Old Horse Drawn Corn Planter
old horse drawn corn planter by Colbyt69, creative commons, flickr.

This is a true story from the Great Depression as told by Letty Owings, age 89. It is a true account of various farming tasks during the historic drought years of the mid-1930s.

Seasonal Farming Tasks in the Great Depression

In the spring of each year, the community farmers watched the sky and talked with each other in church about when to prepare the fields for planting. For corn, the fields had to be plowed and harrowed, and then the rows were set. The implements used to plow, break up and smooth the soil and form rows were horse-drawn. After the fields were prepared for planting, corn planters were also hitched to horses. A container on the corn planter was set to click open every three feet or so, and release three kernels of corn to the soil. So far, we are talking about mechanization.

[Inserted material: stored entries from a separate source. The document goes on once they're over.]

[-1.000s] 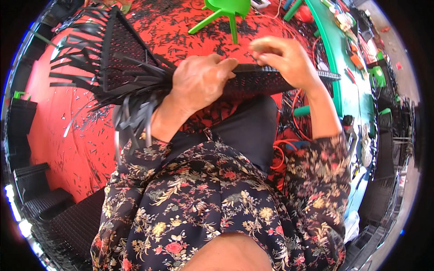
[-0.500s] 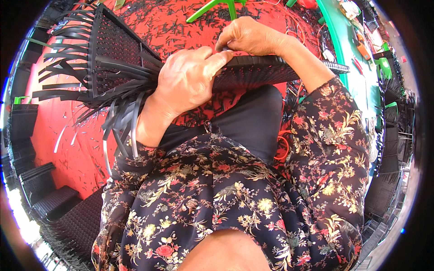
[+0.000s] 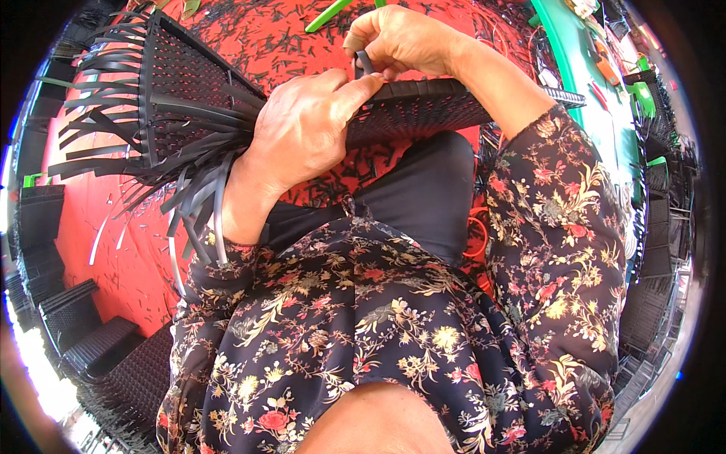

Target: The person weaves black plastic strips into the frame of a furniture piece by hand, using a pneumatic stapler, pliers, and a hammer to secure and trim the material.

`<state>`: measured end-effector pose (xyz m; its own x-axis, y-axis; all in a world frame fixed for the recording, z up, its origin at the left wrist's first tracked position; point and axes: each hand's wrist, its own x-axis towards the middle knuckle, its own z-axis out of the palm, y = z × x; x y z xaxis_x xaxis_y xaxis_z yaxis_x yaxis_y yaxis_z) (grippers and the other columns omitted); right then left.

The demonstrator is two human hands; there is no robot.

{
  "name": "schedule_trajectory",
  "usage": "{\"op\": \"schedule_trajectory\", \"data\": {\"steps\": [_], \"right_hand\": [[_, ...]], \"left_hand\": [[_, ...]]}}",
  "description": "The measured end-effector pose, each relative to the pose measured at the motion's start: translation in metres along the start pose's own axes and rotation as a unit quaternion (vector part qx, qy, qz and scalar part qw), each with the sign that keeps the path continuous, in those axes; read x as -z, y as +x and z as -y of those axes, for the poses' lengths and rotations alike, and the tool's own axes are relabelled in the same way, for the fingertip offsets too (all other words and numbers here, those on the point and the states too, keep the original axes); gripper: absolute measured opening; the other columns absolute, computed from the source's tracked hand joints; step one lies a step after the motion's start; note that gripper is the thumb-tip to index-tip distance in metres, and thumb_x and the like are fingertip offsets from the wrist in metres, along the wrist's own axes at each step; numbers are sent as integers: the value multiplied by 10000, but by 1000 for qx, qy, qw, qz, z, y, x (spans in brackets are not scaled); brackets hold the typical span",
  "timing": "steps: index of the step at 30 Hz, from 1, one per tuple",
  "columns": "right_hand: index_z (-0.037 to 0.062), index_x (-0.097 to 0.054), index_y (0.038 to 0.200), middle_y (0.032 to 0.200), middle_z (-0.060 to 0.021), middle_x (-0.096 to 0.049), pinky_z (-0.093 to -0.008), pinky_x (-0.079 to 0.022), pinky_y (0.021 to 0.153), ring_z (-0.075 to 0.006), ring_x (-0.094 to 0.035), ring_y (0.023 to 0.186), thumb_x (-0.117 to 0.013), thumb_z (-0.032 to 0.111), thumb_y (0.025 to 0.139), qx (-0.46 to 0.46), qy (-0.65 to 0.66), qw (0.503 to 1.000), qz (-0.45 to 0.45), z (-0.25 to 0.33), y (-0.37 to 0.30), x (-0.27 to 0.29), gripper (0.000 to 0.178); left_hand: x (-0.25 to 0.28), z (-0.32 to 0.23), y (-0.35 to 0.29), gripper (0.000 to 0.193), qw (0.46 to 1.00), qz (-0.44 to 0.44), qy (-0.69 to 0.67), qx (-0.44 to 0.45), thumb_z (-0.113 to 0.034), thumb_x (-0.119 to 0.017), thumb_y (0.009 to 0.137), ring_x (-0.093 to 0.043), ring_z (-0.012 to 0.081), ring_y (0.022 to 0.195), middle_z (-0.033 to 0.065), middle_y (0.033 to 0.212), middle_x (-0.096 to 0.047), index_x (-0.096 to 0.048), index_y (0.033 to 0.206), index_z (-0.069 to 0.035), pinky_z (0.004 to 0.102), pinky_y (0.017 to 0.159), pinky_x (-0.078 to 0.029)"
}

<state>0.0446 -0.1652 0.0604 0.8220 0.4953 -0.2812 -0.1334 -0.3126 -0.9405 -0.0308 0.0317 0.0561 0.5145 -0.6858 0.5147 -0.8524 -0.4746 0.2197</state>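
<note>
A black woven piece of plastic strip on a frame (image 3: 431, 110) stands across in front of me, over my dark-trousered legs. My left hand (image 3: 299, 132) is closed on its upper edge, the thumb pressed along the rim. Just beyond the thumb, my right hand (image 3: 408, 41) pinches a black flat strip (image 3: 365, 64), which stands up from the edge in a small bend. At the left is the other woven side (image 3: 193, 83), with many loose strip ends (image 3: 106, 113) fanning out. More loose strips (image 3: 200, 193) hang by my left wrist.
Black strip scraps litter the red ground sheet (image 3: 113, 234). A green table (image 3: 556, 41) with tools and an orange object (image 3: 607, 72) stands at the right. Part of a green plastic frame (image 3: 329, 15) shows at the top. Black woven furniture (image 3: 140, 374) sits lower left.
My right hand has risen up and slightly left, away from the edge, and the bent strip now shows between both hands. My left hand and the woven piece have shifted slightly left.
</note>
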Motion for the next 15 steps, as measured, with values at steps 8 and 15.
{"op": "schedule_trajectory", "data": {"steps": [8,15], "right_hand": [[-32,-672,965,801,-48,-667,-274,-487,652,-103,-595,679,-547,-26,744,-44,-97,993,44,-3,-3,2,254],[-21,-628,1075,904,-103,-675,-318,-499,782,-185,-626,830,-595,27,774,156,-301,940,44,8,-22,2,307]], "left_hand": [[0,3,1,359,1000,9,-24,-1,-7,-559,767,-592,326,691,135,750,-568,-624,1119,-41,399,610,-480],[-1,5,1,362,998,3,-54,12,1,-553,761,-589,342,681,143,747,-572,-627,1113,-48,407,607,-478]]}}
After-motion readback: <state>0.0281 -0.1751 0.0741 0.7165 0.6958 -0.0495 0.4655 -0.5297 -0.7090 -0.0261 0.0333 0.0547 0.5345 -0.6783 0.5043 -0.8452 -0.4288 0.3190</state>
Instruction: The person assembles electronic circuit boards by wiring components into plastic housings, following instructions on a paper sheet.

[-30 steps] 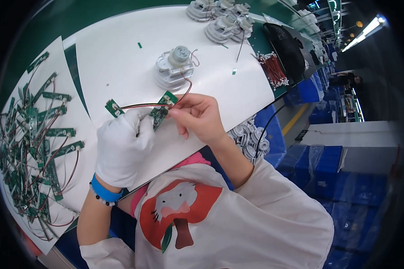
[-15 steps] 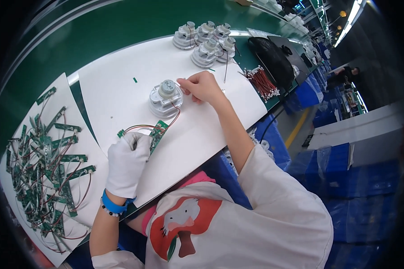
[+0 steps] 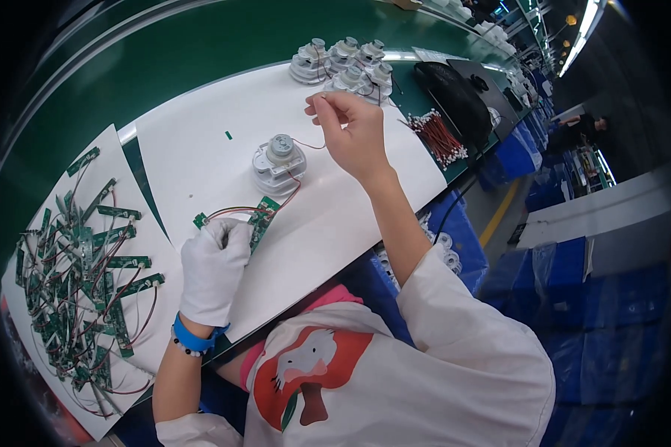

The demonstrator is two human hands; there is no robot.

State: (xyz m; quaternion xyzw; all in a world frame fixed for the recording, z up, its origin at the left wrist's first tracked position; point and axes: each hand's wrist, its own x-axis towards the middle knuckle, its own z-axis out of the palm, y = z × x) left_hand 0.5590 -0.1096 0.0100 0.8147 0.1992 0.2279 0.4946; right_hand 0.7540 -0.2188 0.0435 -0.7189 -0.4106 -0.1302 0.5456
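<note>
My left hand point(image 3: 215, 272), in a white glove, is closed on a green circuit board point(image 3: 262, 222) over the near edge of the white sheet. Wires run from a small green board piece point(image 3: 200, 220) and from the board up to a white motor unit point(image 3: 279, 164) with a round metal motor on top. The unit stands upright on the sheet. My bare right hand point(image 3: 354, 134) is raised to the right of it, fingers pinched together. A thin red wire point(image 3: 309, 145) stretches from the motor to this hand; its end is hidden behind the fingers.
Several similar motor units point(image 3: 344, 63) stand at the back. At the left lies a heap of wired circuit boards point(image 3: 82, 290). A bundle of red wires point(image 3: 438, 140) sits at the right, beside a black bag-like object point(image 3: 453, 97). A blue bin point(image 3: 466, 257) holds white parts below the table edge.
My right hand has moved up and away from the motor unit, and the red wire now stretches out toward it. My left hand keeps hold of the circuit board in place.
</note>
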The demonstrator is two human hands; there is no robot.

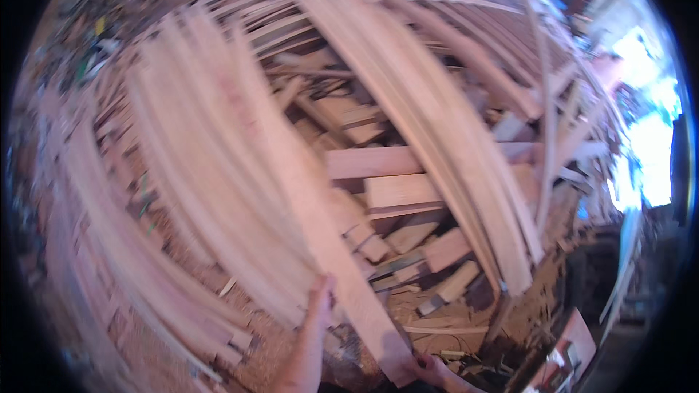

The mechanization ended after the planting of the kernels. The next task involved human hands that belonged to kids, for the most part. Once the corn plants were about two inches tall, the kids in the community crawled up and down the corn rows, inspecting each three-plant corn hill, taking visual inventory. We crawled down each row with a knife and a bucket of kernels, to see if three plants were in each cluster. Less than three plants in a hill meant that there was a cutworm in the soil, dining. We dug and chopped the worm, and replaced the eaten kernel with the new kernel. This task was called “replanting the corn,” and if you were a kid, you got that assignment. Replanting the corn was labor intensive and ritually performed every year. In church, farmers would ask each other, “Did you replant your corn yet?”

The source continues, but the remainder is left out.